Copy the records below line by line and word for word, from the very first line through the line with "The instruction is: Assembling", omitting each picture.
---- Data for processing
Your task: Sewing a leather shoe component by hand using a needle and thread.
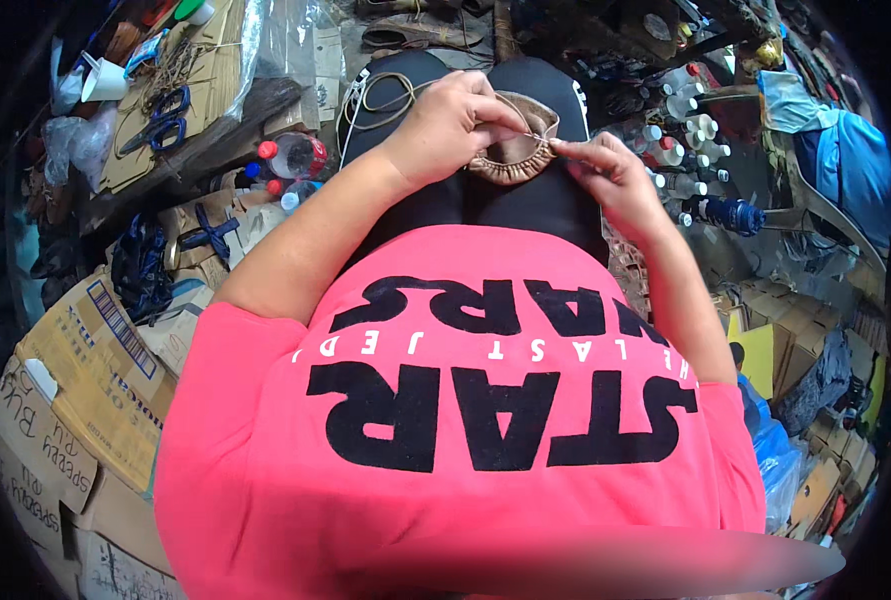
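Observation:
A brown leather moccasin upper [511, 176] with a puckered, gathered edge rests over my thighs. My left hand [443, 128] reaches over it from the left. Its fingertips are pinched at the stitched rim, where a thin cord shows; a needle, if any, is too small to make out. A tan cord [372, 103] loops out beside that hand across my left leg. On the right side, my right hand [613, 178] grips the upper's rim between thumb and forefinger, its other fingers curled loosely.
Blue-handled scissors [168, 122] lie on cardboard at the left, near a white cup [104, 78]. Plastic bottles [293, 156] stand by my left leg, and several more [681, 152] crowd the right. Cardboard boxes [115, 360] fill the lower left. A blue cloth [845, 165] hangs at the far right.

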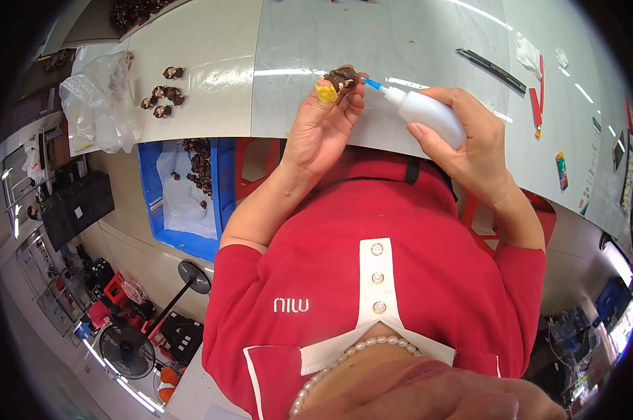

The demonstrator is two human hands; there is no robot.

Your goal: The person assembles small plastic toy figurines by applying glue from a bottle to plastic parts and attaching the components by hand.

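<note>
My left hand (pixel 315 133) is raised at the table's near edge, its fingers closed on a small dark brown figurine (pixel 342 78) with pale spots. Something yellow (pixel 326 91) covers the tip of that thumb. My right hand (pixel 470 136) is wrapped round a white squeeze bottle (pixel 432 117), which is tilted toward the figurine. Its thin blue nozzle (pixel 371 83) points at the figurine's right side, by the left fingertips. Whether the nozzle touches the figurine, I cannot tell.
Several similar figurines (pixel 164 94) lie on the table at left, beside a clear plastic bag (pixel 103 101). Below the edge stands a blue crate (pixel 183 243) of more small pieces. At right lie a black slim tool (pixel 491 70), a red stick (pixel 535 112) and a small colourful tube (pixel 561 171).
</note>
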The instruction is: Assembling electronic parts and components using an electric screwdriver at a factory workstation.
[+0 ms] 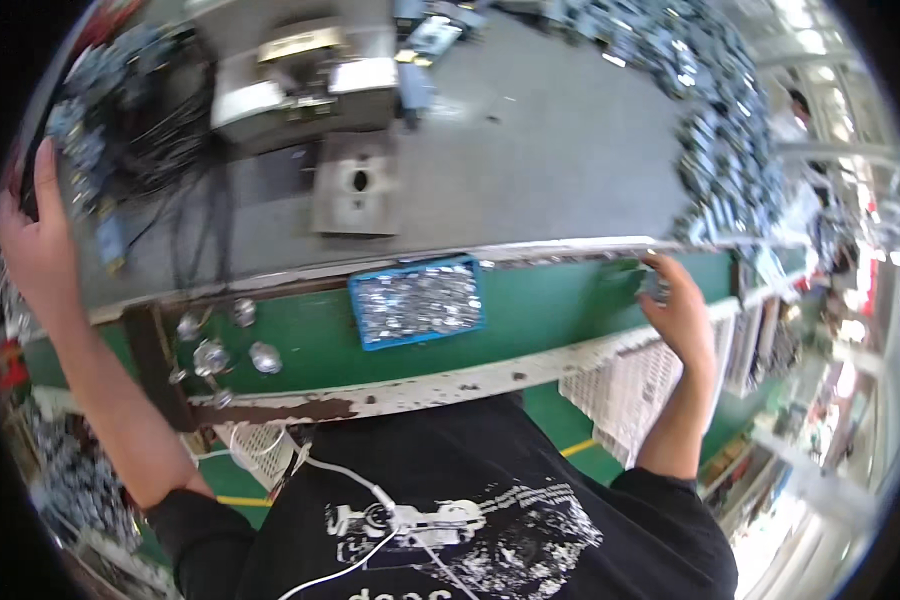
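Green shelf; right hand, grey piece between fingers

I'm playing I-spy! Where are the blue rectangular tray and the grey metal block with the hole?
Blue rectangular tray [426, 338]: head view, near rim.
Grey metal block [382, 190]: head view, top face beside the hole.

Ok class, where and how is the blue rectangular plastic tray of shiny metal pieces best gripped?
Probably by the short left and right walls of the tray, a hand coming in from each side, keeping it level. Both ends border open green surface, while its far side lies close to the grey worktop, and the metal pieces look loose.
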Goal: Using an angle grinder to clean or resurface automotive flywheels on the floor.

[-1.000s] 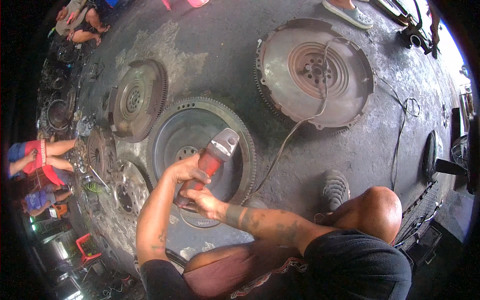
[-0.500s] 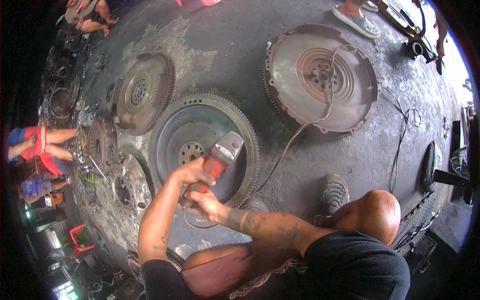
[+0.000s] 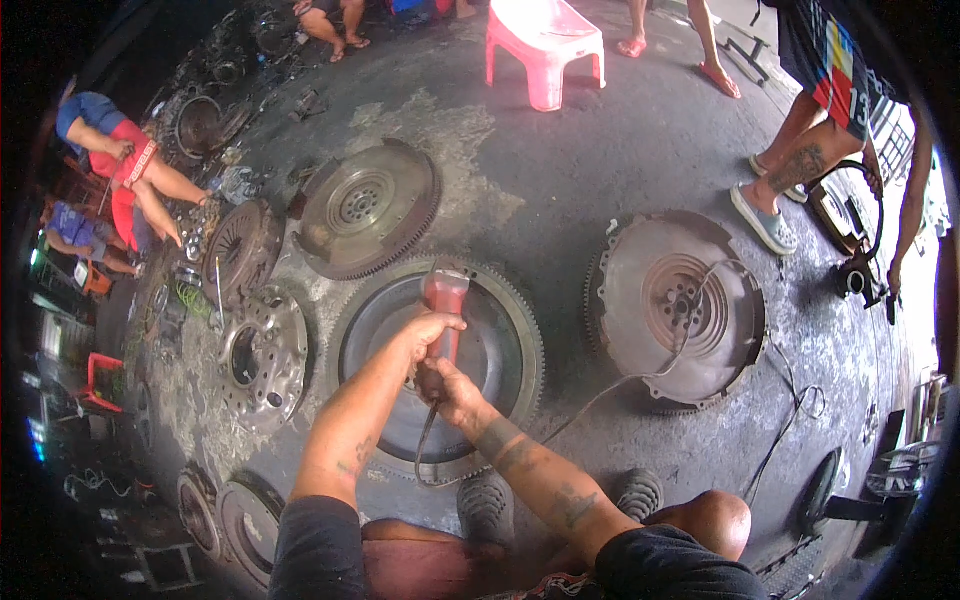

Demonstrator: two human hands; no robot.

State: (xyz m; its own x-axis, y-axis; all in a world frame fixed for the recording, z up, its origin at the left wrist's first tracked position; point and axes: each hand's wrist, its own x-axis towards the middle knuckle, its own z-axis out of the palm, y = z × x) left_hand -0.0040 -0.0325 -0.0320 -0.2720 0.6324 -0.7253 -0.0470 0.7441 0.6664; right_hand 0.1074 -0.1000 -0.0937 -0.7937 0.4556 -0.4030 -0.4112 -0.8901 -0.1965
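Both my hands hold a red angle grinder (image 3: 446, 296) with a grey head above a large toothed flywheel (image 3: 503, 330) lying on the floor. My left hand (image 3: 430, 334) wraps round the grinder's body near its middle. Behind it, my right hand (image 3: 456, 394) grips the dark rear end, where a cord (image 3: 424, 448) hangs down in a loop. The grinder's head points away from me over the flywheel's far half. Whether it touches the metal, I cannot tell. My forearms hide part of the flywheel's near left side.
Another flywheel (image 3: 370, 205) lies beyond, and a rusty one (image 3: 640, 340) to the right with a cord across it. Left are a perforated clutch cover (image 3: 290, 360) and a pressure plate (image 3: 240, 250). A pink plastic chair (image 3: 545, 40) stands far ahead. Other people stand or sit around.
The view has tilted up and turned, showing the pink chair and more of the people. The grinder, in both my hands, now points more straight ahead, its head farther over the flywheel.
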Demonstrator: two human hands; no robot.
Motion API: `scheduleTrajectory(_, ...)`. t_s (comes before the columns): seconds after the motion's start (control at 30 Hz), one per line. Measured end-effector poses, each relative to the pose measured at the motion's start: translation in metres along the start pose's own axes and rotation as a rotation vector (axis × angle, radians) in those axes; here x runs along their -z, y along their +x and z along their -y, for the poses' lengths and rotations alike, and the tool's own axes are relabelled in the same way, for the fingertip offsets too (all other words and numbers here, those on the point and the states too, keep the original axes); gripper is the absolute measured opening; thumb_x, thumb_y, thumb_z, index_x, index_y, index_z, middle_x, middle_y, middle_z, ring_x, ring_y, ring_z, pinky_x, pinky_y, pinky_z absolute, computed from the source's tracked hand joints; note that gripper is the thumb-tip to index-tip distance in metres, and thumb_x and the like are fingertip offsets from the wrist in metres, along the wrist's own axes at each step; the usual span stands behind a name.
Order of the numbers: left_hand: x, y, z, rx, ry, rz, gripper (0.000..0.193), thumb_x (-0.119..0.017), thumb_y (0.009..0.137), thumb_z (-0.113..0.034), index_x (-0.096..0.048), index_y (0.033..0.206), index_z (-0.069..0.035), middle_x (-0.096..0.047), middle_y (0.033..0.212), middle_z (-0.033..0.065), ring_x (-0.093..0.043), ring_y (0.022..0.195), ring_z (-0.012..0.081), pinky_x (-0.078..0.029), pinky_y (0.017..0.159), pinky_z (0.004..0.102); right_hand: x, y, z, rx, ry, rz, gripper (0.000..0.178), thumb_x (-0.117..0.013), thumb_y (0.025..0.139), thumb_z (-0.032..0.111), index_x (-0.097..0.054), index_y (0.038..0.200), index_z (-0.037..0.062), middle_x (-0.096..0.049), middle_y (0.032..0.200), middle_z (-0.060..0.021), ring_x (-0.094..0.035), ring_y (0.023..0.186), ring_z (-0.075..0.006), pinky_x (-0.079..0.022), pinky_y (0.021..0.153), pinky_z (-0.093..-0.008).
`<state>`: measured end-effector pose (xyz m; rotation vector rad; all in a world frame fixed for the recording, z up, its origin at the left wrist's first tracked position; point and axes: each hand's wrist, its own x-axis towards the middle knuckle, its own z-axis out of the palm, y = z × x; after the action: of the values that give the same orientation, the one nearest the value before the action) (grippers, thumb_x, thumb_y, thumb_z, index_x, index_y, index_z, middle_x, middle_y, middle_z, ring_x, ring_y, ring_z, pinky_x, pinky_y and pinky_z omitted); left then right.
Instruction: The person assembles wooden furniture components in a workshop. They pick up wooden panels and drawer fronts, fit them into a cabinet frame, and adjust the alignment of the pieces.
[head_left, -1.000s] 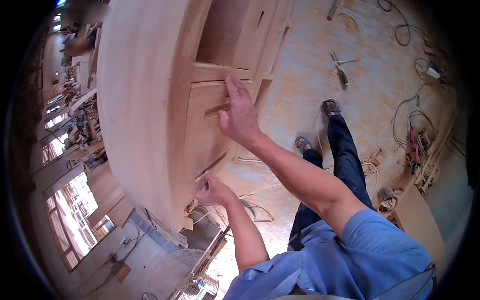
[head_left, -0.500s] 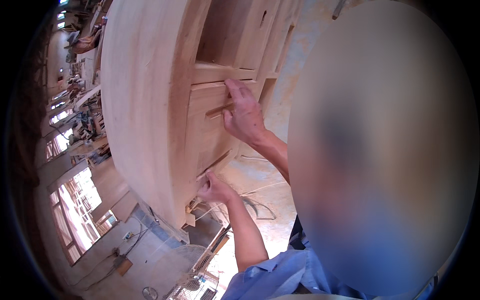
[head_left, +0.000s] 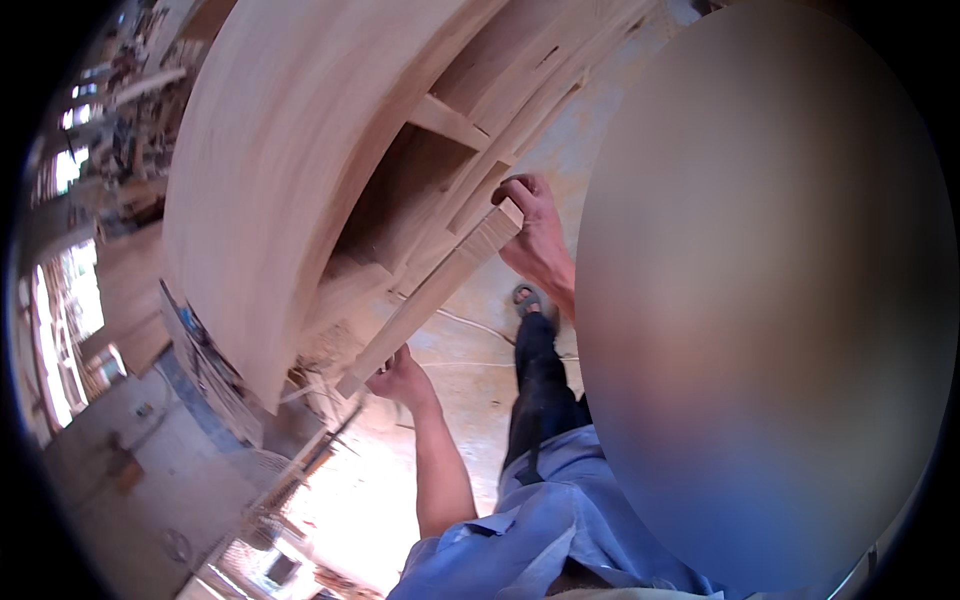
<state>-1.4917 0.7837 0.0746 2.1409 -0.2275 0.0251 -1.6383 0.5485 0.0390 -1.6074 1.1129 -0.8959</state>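
Observation:
A pale wooden cabinet (head_left: 270,190) leans across the left and middle of the head view, with a dark square opening (head_left: 400,190) in its front. In front of that opening I hold a wooden door panel (head_left: 430,295), seen nearly edge-on and apart from the cabinet. My right hand (head_left: 533,235) curls its fingers over the panel's upper right end. At its lower left end, my left hand (head_left: 402,382) grips it, with part of the fingers hidden behind the wood.
My leg in dark trousers and a sandal (head_left: 525,298) stands on the dusty floor. A thin cable (head_left: 475,325) runs over that floor. Wood pieces (head_left: 120,150) are piled along the far left, and a wire-caged fan (head_left: 255,480) stands at lower left.
The door panel has come out of the cabinet front toward me, baring the dark opening behind it. Both hands moved with it, and the view has turned.

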Motion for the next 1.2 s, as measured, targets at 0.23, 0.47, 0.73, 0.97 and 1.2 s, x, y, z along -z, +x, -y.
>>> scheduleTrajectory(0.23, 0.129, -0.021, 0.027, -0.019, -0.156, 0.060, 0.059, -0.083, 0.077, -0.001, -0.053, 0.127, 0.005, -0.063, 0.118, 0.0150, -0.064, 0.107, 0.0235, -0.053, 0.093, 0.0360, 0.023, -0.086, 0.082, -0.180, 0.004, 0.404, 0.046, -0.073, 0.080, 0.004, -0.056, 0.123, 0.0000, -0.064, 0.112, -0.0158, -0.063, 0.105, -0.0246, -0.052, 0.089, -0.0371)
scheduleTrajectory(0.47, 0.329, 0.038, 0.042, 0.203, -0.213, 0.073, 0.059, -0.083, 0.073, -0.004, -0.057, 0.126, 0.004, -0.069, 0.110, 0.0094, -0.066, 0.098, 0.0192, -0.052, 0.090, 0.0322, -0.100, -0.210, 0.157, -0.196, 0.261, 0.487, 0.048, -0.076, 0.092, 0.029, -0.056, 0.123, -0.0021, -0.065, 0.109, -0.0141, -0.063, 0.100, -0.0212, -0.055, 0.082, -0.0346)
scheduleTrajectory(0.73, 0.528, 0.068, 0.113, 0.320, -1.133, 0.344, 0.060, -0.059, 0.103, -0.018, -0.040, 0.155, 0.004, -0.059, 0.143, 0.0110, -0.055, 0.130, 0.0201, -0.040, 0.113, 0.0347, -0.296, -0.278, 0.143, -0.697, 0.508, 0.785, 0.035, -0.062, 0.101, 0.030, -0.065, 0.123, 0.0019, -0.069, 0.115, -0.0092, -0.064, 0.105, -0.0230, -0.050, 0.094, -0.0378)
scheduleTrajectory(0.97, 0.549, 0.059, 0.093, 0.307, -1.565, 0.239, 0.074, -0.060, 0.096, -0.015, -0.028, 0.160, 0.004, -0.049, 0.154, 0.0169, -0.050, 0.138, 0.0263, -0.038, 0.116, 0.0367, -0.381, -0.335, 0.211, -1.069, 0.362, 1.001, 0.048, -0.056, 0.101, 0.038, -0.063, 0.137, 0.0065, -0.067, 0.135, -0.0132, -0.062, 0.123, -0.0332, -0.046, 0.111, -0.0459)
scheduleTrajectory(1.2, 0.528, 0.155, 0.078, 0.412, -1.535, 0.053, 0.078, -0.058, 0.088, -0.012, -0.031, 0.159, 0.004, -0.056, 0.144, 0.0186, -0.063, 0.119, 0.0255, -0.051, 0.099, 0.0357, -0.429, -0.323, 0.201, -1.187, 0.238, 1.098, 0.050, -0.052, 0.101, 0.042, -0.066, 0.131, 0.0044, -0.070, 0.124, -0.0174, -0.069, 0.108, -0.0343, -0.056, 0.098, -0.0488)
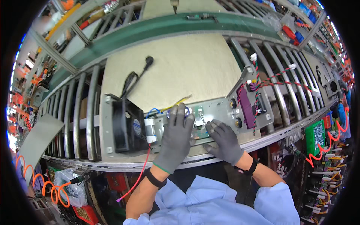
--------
## The answer
Your task: Sewing a leather shoe component by hand using a needle and thread.
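Observation:
A brown leather moccasin upper [511, 176] with a puckered, gathered edge rests over my thighs. My left hand [443, 128] reaches over it from the left. Its fingertips are pinched at the stitched rim, where a thin cord shows; a needle, if any, is too small to make out. A tan cord [372, 103] loops out beside that hand across my left leg. On the right side, my right hand [613, 178] grips the upper's rim between thumb and forefinger, its other fingers curled loosely.
Blue-handled scissors [168, 122] lie on cardboard at the left, near a white cup [104, 78]. Plastic bottles [293, 156] stand by my left leg, and several more [681, 152] crowd the right. Cardboard boxes [115, 360] fill the lower left. A blue cloth [845, 165] hangs at the far right.
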

The demonstrator is two human hands; there is no robot.

Your goal: The person assembles small plastic toy figurines by applying glue from a bottle to plastic parts and attaching the components by hand.

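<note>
My left hand (pixel 315 133) is raised at the table's near edge, its fingers closed on a small dark brown figurine (pixel 342 78) with pale spots. Something yellow (pixel 326 91) covers the tip of that thumb. My right hand (pixel 470 136) is wrapped round a white squeeze bottle (pixel 432 117), which is tilted toward the figurine. Its thin blue nozzle (pixel 371 83) points at the figurine's right side, by the left fingertips. Whether the nozzle touches the figurine, I cannot tell.
Several similar figurines (pixel 164 94) lie on the table at left, beside a clear plastic bag (pixel 103 101). Below the edge stands a blue crate (pixel 183 243) of more small pieces. At right lie a black slim tool (pixel 491 70), a red stick (pixel 535 112) and a small colourful tube (pixel 561 171).
</note>
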The instruction is: Assembling electronic parts and components using an electric screwdriver at a factory workstation.

That concludes the output for this exercise.